WASHINGTON – The Justice Department on Friday executed Alfred Bourgeois, a 56-year-old inmate sentenced to death for the murder of his 2-year-old daughter in 2002.
The execution of Mr. Bourgeois was the 10th carried out by the Trump administration since the federal government resumed its application of the death penalty in July after a 17-year hiatus. The latest planned by the Trump administration for 2020, the execution of Mr. Bourgeois adds to what has become the deadliest year in federal capital punishment history since at least the 1920s.
Mr. Bourgeois was pronounced dead at 8:21 p.m. at the federal penitentiary in Terre Haute, Ind., According to the Bureau of Prisons.
On Thursday, the federal government executed Brandon Bernard, despite a high-profile campaign for leniency that included Kim Kardashian West and two lawyers who helped defend President Trump during his impeachment. Mr. Trump’s administration has executed three people since polling day, the only federal executions during the lame period before a new presidential administration for at least 90 years.
The Justice Department said that Mr. Bourgeois, once a truck driver living in Louisiana, tortured and beat his young daughter to death. After a paternity test established him as the father and a court ordered him to pay child support, Mr Bourgeois temporarily took custody of his daughter, court documents show.
When the child knocked over his potty chair in Mr Bourgeois’ truck, he attacked the girl and she died the next day, the Justice Department said. After the jury heard testimony of his violence against others, Mr. Bourgeois was sentenced to death in 2004 for the murder, which was a federal offense because it occurred at the Corpus Christi Naval Air Force Base.
In his last words, Mr. Bourgeois did not apologize, according to a report from a journalist present. Rather, he claimed that he had not killed his daughter.
“I ask God to forgive all those who conspired and conspired against me, and filed false evidence,” he said, adding, “I did not commit this crime.”
As the lethal injection began, Mr. Bourgeois gave a thumbs up to his spiritual advisor, standing in a corner of the death chamber, according to the report. Within minutes, his body was still.
In a statement, the victim’s family said they can now begin the healing process, but justice should not have taken 18 years.
The department had scheduled the execution of Mr. Bourgeois last January but the month before, the Supreme Court let a lower court ruling hold that blocked it. An Indiana federal judge also suspended his case in March, after his defense claimed Mr. Bourgeois was intellectually disabled and ineligible for the death penalty. Another court canceled that trip in October.

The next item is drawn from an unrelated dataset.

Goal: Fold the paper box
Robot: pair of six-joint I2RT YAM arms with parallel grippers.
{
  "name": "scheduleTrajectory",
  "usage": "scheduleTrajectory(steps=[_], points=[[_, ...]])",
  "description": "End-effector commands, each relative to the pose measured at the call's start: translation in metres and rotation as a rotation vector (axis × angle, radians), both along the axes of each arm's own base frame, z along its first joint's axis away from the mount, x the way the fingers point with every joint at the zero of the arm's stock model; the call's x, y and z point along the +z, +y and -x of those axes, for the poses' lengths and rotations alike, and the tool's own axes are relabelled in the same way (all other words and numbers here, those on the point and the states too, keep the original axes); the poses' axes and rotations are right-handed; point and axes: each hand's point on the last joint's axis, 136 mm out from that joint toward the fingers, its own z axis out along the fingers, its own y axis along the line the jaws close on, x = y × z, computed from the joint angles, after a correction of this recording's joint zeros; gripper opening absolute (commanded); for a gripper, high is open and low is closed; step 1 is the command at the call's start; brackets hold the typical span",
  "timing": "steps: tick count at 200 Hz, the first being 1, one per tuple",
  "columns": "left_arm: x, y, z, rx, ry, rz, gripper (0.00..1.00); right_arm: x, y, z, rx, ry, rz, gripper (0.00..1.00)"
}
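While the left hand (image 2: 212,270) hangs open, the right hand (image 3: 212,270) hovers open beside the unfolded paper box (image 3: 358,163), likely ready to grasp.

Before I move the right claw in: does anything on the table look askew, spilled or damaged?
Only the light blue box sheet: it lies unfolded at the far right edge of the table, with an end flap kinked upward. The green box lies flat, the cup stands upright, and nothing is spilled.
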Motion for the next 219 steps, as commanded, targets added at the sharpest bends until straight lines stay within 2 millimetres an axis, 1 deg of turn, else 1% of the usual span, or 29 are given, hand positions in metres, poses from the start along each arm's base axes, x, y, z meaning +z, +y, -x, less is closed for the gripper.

The federal death penalty law prohibits the government from executing a mentally disabled inmate under the law, and the Supreme Court ruled in 2002 that mentally disabled felons cannot be put to death. His lawyers claimed that Mr Bourgeois had obtained IQ scores low enough to constitute evidence of intellectual functioning deficits and underwent other assessments which they said helped show he should be exempted from the penalty. capital city.
But like other detainees executed by the federal government this year, Mr. Bourgeois was unsuccessful with his final plea to delay his execution. The Supreme Court rejected Mr Bourgeois’ request for suspension on Friday, with justices Sonia Sotomayor and Elena Kagan dissenting. Joined by Judge Kagan, Judge Sotomayor wrote that the court should resolve the legal issue in his case which is likely to recur before sanctioning the execution of Mr. Bourgeois.
Victor J. Abreu, lawyer for Mr. Bourgeois, argued that the government had killed his client without due consideration and “despite clear directives from the Supreme Court of the United States and federal laws which prohibited” his execution.
Another offer of reprieve in the last days of Mr. Bourgeois also failed. In a 5-4 decision by the District of Columbia Court of Appeals, the judges also refused to stay the challenge to the federal enforcement protocol.
Federal law on the death penalty requires executions to be carried out “in the manner prescribed by the law of the state in which the sentence is imposed”. Death row inmates challenged the federal execution protocol with arguments over whether the law requires the federal government to follow the details of protocols required by states.
Both Mr. Bernard and Mr. Bourgeois were sentenced in Texas. State law requires a delay of at least 90 days between announcement and execution, but Mr. Bernard only had 55 days and Mr. Bourgeois only 21 days – a violation of federal law, argued their defense teams.
After the appeals court on Thursday rejected the detainees ‘request in the case, Mr. Bourgeois’ legal team refused to appeal the decision to the Supreme Court. Shawn Nolan, his lawyer, said the court had recently been unresponsive to disputes over the method of enforcement.
The next federal prisoner on death row is Lisa M. Montgomery, the only woman on death row. His execution is scheduled for January 12. The Trump administration intends to put three inmates to death next month before President-elect Joseph R. Biden Jr. takes office. Mr Biden has said he will work to end the federal death penalty.